* [EXERCISE GOAL]
Please give back word for word the lines below, from the first one through the one with "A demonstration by".

[Opening DATASET RECORDS section]

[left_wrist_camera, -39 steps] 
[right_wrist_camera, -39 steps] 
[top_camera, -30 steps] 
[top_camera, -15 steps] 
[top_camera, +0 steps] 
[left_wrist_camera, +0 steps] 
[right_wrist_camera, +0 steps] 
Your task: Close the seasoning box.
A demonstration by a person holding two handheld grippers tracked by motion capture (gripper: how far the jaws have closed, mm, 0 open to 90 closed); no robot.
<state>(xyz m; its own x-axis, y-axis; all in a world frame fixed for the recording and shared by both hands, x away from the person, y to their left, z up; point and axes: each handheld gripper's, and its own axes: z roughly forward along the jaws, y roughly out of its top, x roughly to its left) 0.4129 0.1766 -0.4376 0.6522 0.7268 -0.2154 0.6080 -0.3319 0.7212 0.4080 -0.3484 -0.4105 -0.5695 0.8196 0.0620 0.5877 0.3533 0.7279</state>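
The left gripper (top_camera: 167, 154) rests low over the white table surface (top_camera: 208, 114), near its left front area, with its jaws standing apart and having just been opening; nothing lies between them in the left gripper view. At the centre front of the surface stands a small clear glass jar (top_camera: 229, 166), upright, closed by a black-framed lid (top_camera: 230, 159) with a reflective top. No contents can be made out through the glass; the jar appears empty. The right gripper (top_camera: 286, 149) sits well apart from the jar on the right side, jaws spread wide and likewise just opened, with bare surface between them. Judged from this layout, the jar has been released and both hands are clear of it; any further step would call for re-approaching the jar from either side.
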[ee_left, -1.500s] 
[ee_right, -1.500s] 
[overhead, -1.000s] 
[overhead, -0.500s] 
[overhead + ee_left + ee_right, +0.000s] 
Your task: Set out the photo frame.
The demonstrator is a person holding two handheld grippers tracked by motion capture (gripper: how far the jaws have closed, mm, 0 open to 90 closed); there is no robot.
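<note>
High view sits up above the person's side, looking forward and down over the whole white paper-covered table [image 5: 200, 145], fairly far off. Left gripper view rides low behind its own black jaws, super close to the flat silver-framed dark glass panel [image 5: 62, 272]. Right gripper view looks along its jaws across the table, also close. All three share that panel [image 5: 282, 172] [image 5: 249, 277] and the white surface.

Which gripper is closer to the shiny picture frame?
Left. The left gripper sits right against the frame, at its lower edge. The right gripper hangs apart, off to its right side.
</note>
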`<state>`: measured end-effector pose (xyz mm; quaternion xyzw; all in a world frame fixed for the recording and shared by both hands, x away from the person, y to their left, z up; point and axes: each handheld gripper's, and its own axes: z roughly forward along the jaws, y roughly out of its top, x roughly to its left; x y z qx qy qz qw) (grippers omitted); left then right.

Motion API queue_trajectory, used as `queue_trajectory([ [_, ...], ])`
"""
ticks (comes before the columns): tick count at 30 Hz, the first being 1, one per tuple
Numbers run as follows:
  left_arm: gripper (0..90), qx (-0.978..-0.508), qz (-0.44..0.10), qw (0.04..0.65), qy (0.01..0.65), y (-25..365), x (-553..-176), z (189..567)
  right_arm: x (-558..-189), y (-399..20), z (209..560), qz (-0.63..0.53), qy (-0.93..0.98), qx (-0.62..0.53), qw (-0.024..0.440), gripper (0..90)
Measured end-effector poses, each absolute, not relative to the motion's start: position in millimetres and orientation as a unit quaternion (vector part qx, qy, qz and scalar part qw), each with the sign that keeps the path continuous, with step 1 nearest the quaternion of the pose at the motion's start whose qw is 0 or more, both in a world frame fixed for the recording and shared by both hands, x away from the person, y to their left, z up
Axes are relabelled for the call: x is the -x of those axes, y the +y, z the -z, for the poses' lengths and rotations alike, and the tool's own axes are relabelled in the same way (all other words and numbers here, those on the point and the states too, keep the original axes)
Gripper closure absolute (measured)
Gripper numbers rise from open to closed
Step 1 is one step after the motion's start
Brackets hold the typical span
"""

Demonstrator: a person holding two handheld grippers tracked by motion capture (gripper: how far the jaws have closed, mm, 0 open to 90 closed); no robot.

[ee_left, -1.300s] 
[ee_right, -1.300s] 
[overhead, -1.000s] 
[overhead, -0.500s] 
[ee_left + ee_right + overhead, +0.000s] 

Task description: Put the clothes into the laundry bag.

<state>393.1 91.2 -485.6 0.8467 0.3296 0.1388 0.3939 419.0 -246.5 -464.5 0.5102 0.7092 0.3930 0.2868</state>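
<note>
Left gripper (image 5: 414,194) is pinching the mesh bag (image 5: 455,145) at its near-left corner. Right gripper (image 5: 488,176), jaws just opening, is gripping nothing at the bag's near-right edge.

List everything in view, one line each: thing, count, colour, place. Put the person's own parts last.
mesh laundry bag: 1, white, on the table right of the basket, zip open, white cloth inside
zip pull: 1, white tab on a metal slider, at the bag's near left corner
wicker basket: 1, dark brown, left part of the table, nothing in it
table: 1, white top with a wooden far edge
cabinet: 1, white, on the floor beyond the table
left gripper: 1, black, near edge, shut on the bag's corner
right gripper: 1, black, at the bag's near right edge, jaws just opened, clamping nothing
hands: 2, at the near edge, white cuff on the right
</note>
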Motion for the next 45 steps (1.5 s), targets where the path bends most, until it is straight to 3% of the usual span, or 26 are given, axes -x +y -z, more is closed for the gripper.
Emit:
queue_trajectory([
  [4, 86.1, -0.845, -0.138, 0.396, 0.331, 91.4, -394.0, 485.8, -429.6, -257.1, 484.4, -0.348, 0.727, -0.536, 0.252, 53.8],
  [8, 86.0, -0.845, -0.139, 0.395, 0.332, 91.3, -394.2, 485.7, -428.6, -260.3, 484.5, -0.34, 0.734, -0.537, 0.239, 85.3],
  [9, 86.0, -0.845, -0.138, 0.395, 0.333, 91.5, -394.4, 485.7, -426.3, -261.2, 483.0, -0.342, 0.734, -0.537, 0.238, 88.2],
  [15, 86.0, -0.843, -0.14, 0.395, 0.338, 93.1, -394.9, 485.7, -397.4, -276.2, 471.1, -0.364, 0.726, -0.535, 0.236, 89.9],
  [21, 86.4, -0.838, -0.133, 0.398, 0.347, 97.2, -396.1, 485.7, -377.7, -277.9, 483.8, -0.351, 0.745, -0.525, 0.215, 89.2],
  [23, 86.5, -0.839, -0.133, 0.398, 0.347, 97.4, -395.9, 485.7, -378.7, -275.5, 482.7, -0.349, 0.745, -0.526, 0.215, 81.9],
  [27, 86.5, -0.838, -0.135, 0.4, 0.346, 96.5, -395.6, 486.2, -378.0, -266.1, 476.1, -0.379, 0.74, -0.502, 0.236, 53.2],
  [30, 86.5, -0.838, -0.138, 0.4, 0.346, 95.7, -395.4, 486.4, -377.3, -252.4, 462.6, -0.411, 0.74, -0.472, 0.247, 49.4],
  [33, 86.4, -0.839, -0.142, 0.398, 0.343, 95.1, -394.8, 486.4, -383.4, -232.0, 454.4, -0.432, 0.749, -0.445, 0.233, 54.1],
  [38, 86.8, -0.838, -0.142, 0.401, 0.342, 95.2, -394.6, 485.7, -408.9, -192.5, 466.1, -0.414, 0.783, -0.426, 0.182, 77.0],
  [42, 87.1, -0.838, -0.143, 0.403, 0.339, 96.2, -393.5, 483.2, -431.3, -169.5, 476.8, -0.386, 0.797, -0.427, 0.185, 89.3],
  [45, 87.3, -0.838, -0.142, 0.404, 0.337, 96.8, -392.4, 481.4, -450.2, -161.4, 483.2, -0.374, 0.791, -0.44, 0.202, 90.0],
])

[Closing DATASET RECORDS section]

* [TASK SOLUTION]
[left_wrist_camera, -39 steps] 
[right_wrist_camera, -39 steps] 
[top_camera, -30 steps] 
[top_camera, -15 steps] 
[top_camera, +0 steps] 
[left_wrist_camera, +0 steps] 
[right_wrist_camera, +0 steps] 
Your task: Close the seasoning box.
A demonstration by a person holding two handheld grippers tracked by motion capture (gripper: how far the jaws have closed, mm, 0 open to 90 closed); no robot.

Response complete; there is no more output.